Good luck on your trip!

Personally, I would rather start a debate page on virtually *anything* else. I will start a couple on other AGI issues elsewhere but language debates just aren't worth the time because most people have virulent opinions without the requisite knowledge to support them -- not to mention the fact that I wasn't arguing language but architecture and infrastructure. Check out the fact that you can now do functional programming in the newest version of C# and get back to me on how cool that is.

What I'd rather do instead is see if we can get a .NET parallel track started over the next few months, see if we can get everything ported, and see the relative productivity between the two paths. That would provide a provably true answer to the debate.

----- Original Message ----- From: "Ben Goertzel" <[EMAIL PROTECTED]>
To: <agi@v2.listbox.com>
Cc: "Linas Vepstas" <[EMAIL PROTECTED]>
Sent: Sunday, May 25, 2008 8:26 PM
Subject: Re: [agi] More Info Please


Mark,

For OpenCog we had to make a definite choice and we made one.  Sorry
you don't agree w/ it.

I agree that you had to make a choice and made the one that seemed right to
various reason.  The above comment is rude and snarky however --
 particularly since it seems to come *because* you can't justify your
choice. I would expect better of you.

= = = = = = =

Let's try this again. Get your experts together and create a short list of
why C++ on Linux (and any infrastructure there that isn't immediately
available under .Net) is better than the combination of all the .Net
languages and all the infrastructure available there that isn't immediately available under Linux. No resorting to pseudo-democracies of experts, how
about real reasons that YOU will stand behind and be willing to defend.

This would be a reasonable exercise, but I simply don't have time to
deal with it
right now.

I'm about to leave on a 2.5 weeks business / research-collaboration trip to
Asia, and en route I hope to make some progress on mutating Novamente docs
into OpenCog docs.  No time to burn on these arguments at the moment.

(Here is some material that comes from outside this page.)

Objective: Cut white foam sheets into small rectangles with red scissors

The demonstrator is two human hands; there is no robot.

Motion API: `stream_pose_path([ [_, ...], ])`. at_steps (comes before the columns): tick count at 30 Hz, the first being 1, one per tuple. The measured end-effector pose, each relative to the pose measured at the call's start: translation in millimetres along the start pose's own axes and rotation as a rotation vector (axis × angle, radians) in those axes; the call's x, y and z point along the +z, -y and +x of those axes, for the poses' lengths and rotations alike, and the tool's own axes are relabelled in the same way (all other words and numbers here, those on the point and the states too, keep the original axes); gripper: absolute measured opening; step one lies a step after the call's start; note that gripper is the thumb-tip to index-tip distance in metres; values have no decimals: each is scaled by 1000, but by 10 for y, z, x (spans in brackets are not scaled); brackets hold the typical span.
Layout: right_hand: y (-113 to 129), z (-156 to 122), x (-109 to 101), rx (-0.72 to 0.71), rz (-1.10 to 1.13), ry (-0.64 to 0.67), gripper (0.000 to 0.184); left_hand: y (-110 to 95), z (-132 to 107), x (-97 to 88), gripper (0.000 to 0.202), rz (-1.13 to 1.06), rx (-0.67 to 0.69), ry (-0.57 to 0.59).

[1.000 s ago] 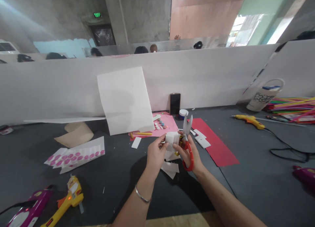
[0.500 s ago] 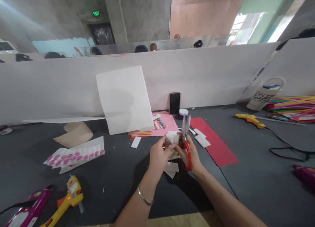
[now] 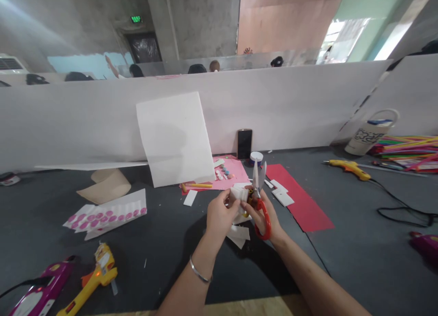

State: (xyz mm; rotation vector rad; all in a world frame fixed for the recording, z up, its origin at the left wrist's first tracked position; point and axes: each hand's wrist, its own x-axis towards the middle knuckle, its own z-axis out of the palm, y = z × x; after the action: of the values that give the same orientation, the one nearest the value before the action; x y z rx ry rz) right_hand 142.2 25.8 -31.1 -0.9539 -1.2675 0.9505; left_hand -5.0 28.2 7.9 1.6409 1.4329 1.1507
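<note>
Just below the frame's centre, your left hand (image 3: 219, 214) pinches a white piece (image 3: 239, 194) between its fingers. Your right hand (image 3: 273, 219) holds red-handled scissors (image 3: 258, 194), blades pointing upward.

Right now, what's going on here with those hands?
A person's left hand and right hand are holding a small, white, layered piece above a dark grey table. The right hand also holds red-handled metal scissors, with the blades pointing up and slightly apart, not on the piece. Loose white scraps lie below the hands, and a flat red sheet lies to the right.
</note>
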Motion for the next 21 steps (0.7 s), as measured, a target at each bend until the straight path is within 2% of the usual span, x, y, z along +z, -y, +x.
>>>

However, it might be worthwhile to create a page on the OpenCog wiki
focused on this issue, if others are also interested in it.

There could be a section on the page arguing the potential advantages
of .Net for
OpenCog; a section on the page arguing the intended advantages of the current
approach; and other sections written by folks advocating other approaches
(e.g. LISP-centric, whatever...).

Perhaps if you create this page and get it started w/ your own arguments, others
will contribute theirs and we can advance the debate that way.